I have two horses, both of which were given to me "for free", or to take care, of by my neighbor when I was about 12 after I got to know her. My neighbor owns a horse barn/boarding/lesson place, a very no-drama, everyone knows eachother kind of place- I love it. Both horses are bombproof- the 4h of July in my, em, patriotic town is just another day for them, they ignore my german shepherds around them/ occasionally barking at them (I know the horses don't care about the dogs but I still have them stay back), they love the tractor when it comes into their pasture, etc, etc.

One of my horses is an American Quarterhorse gelding with BEAUTIFUL "golden" buckskin coloring, I think the specific one is called- he's got more of a gold, rich shiny coat, and absolutely beautiful highlights in his mane- it looks like we dye it. He also has those black "zebra stripe" type leg patterns that buckskins get.
He is 32- but does not even begin to act like it. He still does lessons, still runs, he's done trail rides+cow+barrel events in recent years- he is a really good example of "age is just a number" and is in really good health, which I am grateful for- people are always surprised when I tell them how old he is.

His backstory, now- he has had a few owners. His registered name is "Gunsmoke Music", and his barn name is "Sakko" (sake-oh)- not sure where it came from, though. He used to be a professional rodeo horse, and because of that he has worked through some head-shyness over the years, but apparently wasn't too shabby.
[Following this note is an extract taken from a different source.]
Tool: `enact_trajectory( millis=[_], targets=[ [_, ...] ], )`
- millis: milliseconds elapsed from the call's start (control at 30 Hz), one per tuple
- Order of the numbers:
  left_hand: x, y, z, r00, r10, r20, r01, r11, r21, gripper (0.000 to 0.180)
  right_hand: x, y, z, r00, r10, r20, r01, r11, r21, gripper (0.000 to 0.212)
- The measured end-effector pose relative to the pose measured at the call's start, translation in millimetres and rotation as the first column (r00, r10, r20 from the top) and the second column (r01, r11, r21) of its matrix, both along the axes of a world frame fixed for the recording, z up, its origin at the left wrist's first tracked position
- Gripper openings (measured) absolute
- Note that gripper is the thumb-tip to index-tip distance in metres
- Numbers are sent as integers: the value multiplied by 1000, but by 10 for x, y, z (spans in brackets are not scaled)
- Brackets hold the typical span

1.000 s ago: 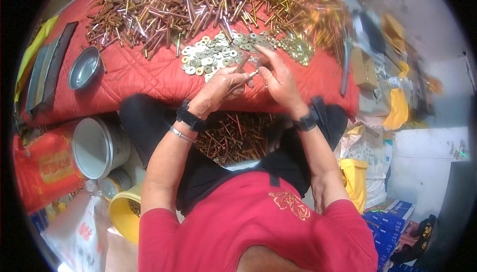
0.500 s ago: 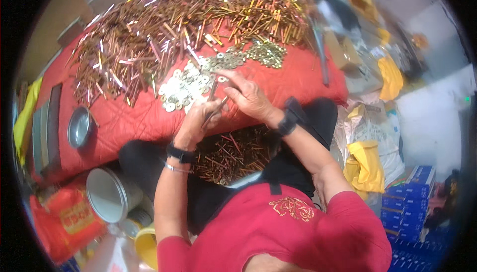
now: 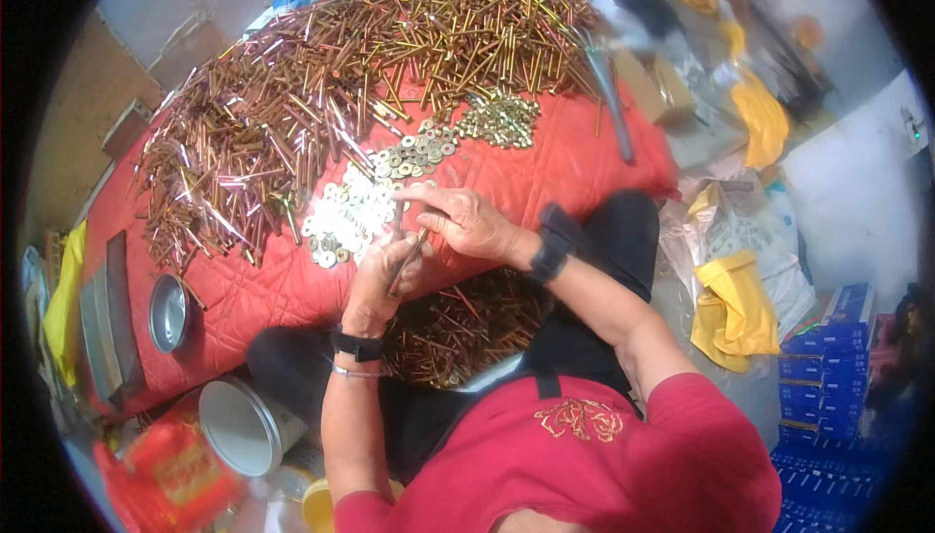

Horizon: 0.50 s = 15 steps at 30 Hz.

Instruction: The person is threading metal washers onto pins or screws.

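Note:
My left hand [image 3: 382,275] is closed around slim metal bolts. One bolt [image 3: 407,262] slants across the fingers, and a second stands up from the fingertips. Close on its right is my right hand [image 3: 472,226], index finger stretched over the bolt tips and thumb near the slanted bolt's end. Nothing plainly shows in the right hand; its curled fingers are partly hidden. Just beyond both hands lies a spread of pale washers [image 3: 341,217], very bright under the light. Darker washers [image 3: 414,153] and a small pile of brassy nuts [image 3: 499,119] lie farther back.
A big heap of bolts [image 3: 390,36] covers the far part of the red quilted cover [image 3: 545,168]. More bolts [image 3: 463,333] lie below, between my legs. A metal bowl [image 3: 169,314] stands left, a white bucket [image 3: 239,426] below it. Yellow bags [image 3: 735,309] and blue boxes [image 3: 828,367] are right.
The whole view has shifted slightly. My left hand keeps its bolts. My right index finger has moved left over the upright bolt's tip, with the thumb near the slanted bolt.

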<state>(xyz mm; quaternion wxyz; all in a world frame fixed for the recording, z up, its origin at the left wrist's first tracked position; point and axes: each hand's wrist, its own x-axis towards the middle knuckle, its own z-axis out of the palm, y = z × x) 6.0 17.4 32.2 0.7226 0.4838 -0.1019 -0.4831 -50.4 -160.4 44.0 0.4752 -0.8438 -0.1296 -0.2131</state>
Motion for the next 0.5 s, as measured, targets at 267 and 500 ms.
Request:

I have done a few events with him. This one, I am really proud of. When I was 14-15, (so a few years ago), my neighbor (who I am very close with, again) invited me last minute to either a cow penning event. I had done sorting once or twice over there, within the last year, but I had never done penning, so I was just like "ah why not". There were riders from our barn and from other barns.
The FIRST day I won FIRST place and got a check, and I won second place and I set of engraved spurs for the whole event (It took place over 5-6 days, one each weekend)!!!!!! I think Sakko carried the team with his rodeo experience, but man that felt good!!

I have been to 2-3 barrel racing events- the first I got 5th place ribbons, and the most recent I got all 2nd place ribbons and one 3rd. Not to be THAT person, but I, and a few others (including the people in charge) felt pretty cheated that day. I was in the loping/cantering class (then there is galloping above that and trotting below) at age 14-15, along with other kids, same age and younger than me. This lady in her 30's came in with a young, high energy horse who was trained and being further trained to compete specifically in professional barrel racing, and entered the loping/cantering class, galloping the whole time- it felt kind of awful, and they asked her to move and she kind of played it off- I don't know, has anything like that ever happened to you? She ended up with 7 first place ribbons, and a lot of heartbroken younger kids left with 0.

My other horse, Rose, was rescued by my neighbors many years ago from some type of auction house for livestock that unfortunately exists in my town. To put it lightly, let's just say that if horses weren't sold, that was it for them. I know. She was pregnant, as well.

But when they rescued her, they didn't know just HOW pregnant she was- I think she had her foal within a few days of coming home! Kind of a funny story, too- my neighbor's stable dude (he lives over there too, they go back like 20 years, he basically co-manages the barn, etc) stayed up all day and all night with Rose when she was about to have her foal, by her side to make sure things went smoothly for her. He went inside in the morning quickly for a cup of coffee, came back minutes later, and there was the foal! Just like that, no problems, ha.

Coming from an sales place such as that, there isn't too much information given, so some things are left to educated guessing. For example, her exact age is unknown- but she is in her mid to late 20's, a senior mare (but very healthy), and she's got the little gray mane hairs and face hairs to prove it 😊

They don't think Rose was ever broken, but she is incredibly calm, laid back, gentle, bomb proof. An example of that- I tried sitting on her back a few years ago, and she was as carefree as always, like I wasn't even sitting there, but she didn't respond to any queues (gently nudging with my heel, clicking)- it was kind of funny, almost like I was just along for her everyday life now- she just walked where she wanted to go, happy I was with her, the sweetheart, haha.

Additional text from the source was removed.